Instructions to follow: In full and without edits, write out the data that follows.

# # # #

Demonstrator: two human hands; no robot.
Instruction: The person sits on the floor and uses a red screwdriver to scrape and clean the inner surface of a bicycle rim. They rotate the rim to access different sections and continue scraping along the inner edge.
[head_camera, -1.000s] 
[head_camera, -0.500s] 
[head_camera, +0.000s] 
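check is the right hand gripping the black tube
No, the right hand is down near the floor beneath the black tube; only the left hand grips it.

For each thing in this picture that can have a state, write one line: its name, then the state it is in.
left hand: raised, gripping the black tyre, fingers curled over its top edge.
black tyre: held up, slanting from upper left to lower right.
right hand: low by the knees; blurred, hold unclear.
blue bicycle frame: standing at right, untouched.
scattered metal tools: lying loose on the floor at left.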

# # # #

Response area:
Demonstrator: two human hands; no robot.
Instruction: The person sits on the floor and uses a red screwdriver to scrape and clean the inner surface of a bicycle rim. They rotate the rim to access different sections and continue scraping along the inner edge.
[head_camera, -1.000s] 
[head_camera, -0.500s] 
[head_camera, +0.000s] 
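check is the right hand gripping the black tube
No, the right hand is down near the floor beneath the black tube; only the left hand grips it.

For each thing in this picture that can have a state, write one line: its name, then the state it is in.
left hand: raised, gripping the black tyre, fingers curled over its top edge.
black tyre: held up, slanting from upper left to lower right.
right hand: low by the knees; blurred, hold unclear.
blue bicycle frame: standing at right, untouched.
scattered metal tools: lying loose on the floor at left.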

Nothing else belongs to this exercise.